The European Union (EU) has agreed to limit bankers’ bonuses at two times salary and banks will be subject to a strict transparency regime under a provisional deal.
Members of the European Parliament have secured an agreement on a mandatory 1:1 ratio on salary relative to variable pay, which can rise to 2:1 with explicit shareholder approval.
The deal includes minimal concessions to reduce the most severe pay crackdown since the 2008 financial crisis.
For the City of London, the impact of deal will be partly softened by giving more favourable treatment to long-term pay linked to the health of a bank, such as equity or bonds that are written down when an institution fails, according to the Financial Times (FT).
The deal, if approved, will pave the way to legislate the Basel III capital rules. Apart from a prized bonus cap, banks of the EU have to reveal their taxes and profits on a country-by-country basis from 2015.
Michel Barnier, the EU commissioner responsible for the reforms, said it was “difficult to imagine now that we would scrap this compromise”.
London mayor Boris Johnson, in a statement, said: “People will wonder why we stay in the EU if it persists in such transparently self-defeating policies. Brussels cannot control the global market for banking talent, Brussels cannot set pay for bankers around the world.”
Once approved, banks are required to strengthen their buffers of equity and liquid assets to Basel standards over the next six years.
“I don’t think bankers should be treated as special creatures in any way - perhaps that was one of problems of past,” Stephen Hester, CEO of Royal Bank of Scotland, told the BBC. “We’ve got to apply the rules to everyone whatever those rules may be,” he added.

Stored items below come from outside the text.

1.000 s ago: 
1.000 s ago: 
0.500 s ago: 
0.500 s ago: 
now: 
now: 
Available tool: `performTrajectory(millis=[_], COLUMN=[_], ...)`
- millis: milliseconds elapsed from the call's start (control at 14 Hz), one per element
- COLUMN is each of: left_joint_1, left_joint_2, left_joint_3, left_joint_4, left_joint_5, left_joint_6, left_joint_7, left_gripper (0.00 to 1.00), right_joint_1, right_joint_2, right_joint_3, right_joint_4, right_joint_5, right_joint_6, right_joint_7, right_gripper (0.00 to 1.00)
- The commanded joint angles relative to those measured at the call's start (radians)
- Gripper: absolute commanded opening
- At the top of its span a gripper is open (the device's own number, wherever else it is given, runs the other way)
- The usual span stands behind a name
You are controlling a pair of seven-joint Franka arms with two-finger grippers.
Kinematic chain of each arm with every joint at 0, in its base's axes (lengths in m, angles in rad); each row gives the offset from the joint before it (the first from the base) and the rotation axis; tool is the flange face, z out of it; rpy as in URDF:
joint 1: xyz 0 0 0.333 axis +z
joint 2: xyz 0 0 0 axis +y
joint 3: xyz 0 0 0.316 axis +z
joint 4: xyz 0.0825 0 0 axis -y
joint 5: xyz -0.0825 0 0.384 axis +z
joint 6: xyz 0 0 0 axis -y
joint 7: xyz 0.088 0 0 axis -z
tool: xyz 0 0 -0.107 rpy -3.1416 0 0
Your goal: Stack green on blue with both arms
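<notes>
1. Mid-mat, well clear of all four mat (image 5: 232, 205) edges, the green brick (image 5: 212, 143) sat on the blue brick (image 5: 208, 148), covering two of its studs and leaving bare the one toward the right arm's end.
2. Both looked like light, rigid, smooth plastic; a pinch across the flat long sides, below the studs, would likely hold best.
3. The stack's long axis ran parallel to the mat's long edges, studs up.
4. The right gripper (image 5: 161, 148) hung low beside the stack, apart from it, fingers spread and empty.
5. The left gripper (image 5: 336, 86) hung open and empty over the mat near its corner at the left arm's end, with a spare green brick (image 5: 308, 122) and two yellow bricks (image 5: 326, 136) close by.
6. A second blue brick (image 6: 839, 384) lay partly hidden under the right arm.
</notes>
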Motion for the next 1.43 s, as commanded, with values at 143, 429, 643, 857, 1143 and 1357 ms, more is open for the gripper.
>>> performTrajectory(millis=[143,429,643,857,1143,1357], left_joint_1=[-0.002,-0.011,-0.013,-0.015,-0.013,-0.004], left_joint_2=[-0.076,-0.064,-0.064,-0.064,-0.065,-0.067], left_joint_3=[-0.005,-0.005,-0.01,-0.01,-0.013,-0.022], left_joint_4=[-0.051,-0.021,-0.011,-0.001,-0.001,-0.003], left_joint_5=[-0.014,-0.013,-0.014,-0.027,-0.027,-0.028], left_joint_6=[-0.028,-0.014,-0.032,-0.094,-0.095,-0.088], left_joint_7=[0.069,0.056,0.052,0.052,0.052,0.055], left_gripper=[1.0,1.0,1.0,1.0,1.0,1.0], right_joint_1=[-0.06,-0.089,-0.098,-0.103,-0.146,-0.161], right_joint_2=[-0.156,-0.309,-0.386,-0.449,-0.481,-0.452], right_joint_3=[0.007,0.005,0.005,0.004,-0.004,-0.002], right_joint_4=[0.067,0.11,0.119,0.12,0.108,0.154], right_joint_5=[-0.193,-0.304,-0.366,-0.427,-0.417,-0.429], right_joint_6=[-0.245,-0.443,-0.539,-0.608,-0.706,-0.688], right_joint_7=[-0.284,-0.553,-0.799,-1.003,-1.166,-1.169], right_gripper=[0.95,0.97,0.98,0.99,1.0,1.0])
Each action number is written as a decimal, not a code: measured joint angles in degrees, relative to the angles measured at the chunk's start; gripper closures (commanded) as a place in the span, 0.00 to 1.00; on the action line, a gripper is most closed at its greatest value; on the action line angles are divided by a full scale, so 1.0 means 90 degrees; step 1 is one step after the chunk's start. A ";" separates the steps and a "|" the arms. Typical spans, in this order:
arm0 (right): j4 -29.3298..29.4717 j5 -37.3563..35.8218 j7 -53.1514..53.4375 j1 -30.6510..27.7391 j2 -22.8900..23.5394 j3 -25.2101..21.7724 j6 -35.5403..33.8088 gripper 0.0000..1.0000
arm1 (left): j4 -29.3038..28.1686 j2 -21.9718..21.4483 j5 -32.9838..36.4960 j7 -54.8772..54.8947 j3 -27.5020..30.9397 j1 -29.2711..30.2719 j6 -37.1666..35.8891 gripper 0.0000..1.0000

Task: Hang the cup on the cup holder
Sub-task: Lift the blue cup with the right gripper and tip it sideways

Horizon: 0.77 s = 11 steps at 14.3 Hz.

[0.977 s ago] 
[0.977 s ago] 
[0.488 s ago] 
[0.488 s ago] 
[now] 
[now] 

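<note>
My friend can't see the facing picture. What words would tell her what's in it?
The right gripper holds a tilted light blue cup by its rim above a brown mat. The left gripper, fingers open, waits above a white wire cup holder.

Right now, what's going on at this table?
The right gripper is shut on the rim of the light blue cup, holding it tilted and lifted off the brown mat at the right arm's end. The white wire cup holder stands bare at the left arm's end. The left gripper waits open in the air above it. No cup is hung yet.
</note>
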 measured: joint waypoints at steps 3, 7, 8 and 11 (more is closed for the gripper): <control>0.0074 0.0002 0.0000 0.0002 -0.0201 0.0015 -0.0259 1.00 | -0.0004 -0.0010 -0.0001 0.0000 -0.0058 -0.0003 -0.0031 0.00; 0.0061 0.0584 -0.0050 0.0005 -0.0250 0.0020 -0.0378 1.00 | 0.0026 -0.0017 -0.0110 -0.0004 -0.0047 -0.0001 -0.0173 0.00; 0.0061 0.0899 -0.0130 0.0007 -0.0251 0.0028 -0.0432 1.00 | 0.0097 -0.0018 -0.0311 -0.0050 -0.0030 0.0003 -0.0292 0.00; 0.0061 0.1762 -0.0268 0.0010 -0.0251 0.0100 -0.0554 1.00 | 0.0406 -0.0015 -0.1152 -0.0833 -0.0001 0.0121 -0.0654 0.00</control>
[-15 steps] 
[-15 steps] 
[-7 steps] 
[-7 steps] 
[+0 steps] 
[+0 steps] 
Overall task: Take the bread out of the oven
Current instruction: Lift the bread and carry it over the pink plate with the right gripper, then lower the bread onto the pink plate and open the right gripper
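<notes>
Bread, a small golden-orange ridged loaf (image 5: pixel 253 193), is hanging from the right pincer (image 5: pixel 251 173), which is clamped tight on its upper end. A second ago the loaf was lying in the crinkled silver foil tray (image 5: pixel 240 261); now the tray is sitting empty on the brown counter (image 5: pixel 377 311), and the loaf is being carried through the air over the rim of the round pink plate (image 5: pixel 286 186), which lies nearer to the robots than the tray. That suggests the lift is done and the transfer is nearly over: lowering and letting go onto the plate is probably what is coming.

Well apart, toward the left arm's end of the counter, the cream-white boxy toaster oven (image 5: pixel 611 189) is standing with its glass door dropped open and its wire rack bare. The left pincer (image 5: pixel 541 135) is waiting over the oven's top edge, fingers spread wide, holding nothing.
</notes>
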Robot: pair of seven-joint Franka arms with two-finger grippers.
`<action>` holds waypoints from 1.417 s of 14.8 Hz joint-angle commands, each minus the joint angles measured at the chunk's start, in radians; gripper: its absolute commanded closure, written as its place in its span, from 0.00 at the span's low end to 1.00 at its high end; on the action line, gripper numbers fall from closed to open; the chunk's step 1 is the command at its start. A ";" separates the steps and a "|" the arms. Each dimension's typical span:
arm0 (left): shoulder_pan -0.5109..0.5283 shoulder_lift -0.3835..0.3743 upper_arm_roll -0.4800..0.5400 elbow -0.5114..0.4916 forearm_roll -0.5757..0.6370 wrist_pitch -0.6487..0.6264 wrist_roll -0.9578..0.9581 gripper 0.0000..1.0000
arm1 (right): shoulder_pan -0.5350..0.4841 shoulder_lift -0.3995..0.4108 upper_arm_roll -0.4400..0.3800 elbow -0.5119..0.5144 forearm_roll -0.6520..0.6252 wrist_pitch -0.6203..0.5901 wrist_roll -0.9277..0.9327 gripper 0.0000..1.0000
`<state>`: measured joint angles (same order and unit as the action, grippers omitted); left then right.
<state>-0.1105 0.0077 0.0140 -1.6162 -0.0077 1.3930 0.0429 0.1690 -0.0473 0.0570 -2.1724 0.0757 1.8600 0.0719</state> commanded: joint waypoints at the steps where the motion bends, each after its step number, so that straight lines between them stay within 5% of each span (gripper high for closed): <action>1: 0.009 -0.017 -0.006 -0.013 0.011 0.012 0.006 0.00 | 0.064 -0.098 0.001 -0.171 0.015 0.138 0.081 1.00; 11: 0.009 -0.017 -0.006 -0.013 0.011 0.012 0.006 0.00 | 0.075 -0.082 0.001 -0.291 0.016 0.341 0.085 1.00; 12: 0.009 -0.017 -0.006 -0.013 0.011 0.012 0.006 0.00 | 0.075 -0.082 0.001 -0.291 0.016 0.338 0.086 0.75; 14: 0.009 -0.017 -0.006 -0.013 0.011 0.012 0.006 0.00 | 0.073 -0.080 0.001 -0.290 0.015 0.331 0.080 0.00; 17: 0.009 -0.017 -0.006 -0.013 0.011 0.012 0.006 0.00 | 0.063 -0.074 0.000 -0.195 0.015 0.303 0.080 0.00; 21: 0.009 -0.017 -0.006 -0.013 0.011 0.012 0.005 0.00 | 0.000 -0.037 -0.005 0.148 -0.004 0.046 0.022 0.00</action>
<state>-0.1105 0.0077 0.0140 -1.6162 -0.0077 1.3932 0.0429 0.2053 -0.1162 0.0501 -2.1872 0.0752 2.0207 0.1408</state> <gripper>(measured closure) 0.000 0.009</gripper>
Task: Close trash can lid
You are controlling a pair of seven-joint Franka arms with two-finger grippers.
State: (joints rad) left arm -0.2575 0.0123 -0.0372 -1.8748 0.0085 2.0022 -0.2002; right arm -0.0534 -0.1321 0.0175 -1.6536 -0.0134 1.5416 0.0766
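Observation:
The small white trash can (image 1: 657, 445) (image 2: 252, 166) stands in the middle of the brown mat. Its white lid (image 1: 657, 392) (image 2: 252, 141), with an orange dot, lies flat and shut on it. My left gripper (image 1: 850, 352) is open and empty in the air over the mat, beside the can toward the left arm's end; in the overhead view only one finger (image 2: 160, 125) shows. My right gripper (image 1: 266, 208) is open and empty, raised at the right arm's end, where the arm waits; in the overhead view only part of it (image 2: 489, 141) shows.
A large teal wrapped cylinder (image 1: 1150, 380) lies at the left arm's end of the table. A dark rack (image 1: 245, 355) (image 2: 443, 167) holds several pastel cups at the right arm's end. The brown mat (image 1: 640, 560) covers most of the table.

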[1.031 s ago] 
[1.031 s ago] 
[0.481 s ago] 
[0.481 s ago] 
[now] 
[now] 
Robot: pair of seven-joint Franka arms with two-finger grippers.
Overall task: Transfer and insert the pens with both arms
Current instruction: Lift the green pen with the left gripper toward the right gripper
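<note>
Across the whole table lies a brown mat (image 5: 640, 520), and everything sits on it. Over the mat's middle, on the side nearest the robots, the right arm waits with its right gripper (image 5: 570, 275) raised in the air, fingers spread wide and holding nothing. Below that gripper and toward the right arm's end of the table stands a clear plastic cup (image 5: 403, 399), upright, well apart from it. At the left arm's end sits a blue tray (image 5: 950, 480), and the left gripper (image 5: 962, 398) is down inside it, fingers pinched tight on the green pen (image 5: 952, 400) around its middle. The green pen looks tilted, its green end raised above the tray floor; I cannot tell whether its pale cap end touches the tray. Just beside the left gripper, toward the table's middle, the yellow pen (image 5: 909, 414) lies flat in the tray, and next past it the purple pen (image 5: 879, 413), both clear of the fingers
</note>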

EU will investigate the data of big banks in 2014 and has the right to recommend a delay to implementation if the transparency is shown to significantly hurt the competitiveness of EU companies.
Vicky Ford, a British MEP who negotiated for the parliament, told the FT: “I hope there can be a workable solution [on remuneration]. But banks need to look at the whole of the package.”
Othmar Karas, the European Parliament’s negotiator said: “For the first time in the history of EU financial market regulation, we will cap bankers’ bonuses . . . The essence is that from 2014, European banks will have to set aside more money to be more stable and concentrate on their core business.”